> [Given information]
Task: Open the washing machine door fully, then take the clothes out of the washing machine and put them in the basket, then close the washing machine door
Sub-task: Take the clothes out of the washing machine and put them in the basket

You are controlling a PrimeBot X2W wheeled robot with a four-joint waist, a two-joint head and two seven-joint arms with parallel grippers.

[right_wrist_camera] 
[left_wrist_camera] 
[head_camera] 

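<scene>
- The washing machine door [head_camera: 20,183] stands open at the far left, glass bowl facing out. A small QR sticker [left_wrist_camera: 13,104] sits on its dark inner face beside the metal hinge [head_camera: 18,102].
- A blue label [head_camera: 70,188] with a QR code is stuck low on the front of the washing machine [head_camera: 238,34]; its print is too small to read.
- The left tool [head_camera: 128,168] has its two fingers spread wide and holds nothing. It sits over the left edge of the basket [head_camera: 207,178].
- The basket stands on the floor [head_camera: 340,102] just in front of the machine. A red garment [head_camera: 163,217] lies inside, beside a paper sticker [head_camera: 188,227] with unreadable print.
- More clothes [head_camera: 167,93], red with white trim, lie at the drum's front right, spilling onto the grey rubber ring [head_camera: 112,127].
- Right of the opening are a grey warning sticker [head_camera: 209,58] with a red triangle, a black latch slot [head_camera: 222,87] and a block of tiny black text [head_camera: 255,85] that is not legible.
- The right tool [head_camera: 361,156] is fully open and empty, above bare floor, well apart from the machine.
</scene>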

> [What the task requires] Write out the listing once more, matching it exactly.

> [Your response]
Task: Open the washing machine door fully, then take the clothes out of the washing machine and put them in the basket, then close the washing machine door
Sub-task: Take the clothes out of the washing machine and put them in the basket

You are controlling a PrimeBot X2W wheeled robot with a four-joint waist, a two-joint head and two seven-joint arms with parallel grippers.

[right_wrist_camera] 
[left_wrist_camera] 
[head_camera] 

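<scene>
- The washing machine door [head_camera: 20,183] stands open at the far left, glass bowl facing out. A small QR sticker [left_wrist_camera: 13,104] sits on its dark inner face beside the metal hinge [head_camera: 18,102].
- A blue label [head_camera: 70,188] with a QR code is stuck low on the front of the washing machine [head_camera: 238,34]; its print is too small to read.
- The left tool [head_camera: 128,168] has its two fingers spread wide and holds nothing. It sits over the left edge of the basket [head_camera: 207,178].
- The basket stands on the floor [head_camera: 340,102] just in front of the machine. A red garment [head_camera: 163,217] lies inside, beside a paper sticker [head_camera: 188,227] with unreadable print.
- More clothes [head_camera: 167,93], red with white trim, lie at the drum's front right, spilling onto the grey rubber ring [head_camera: 112,127].
- Right of the opening are a grey warning sticker [head_camera: 209,58] with a red triangle, a black latch slot [head_camera: 222,87] and a block of tiny black text [head_camera: 255,85] that is not legible.
- The right tool [head_camera: 361,156] is fully open and empty, above bare floor, well apart from the machine.
</scene>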

This exercise has been answered in full.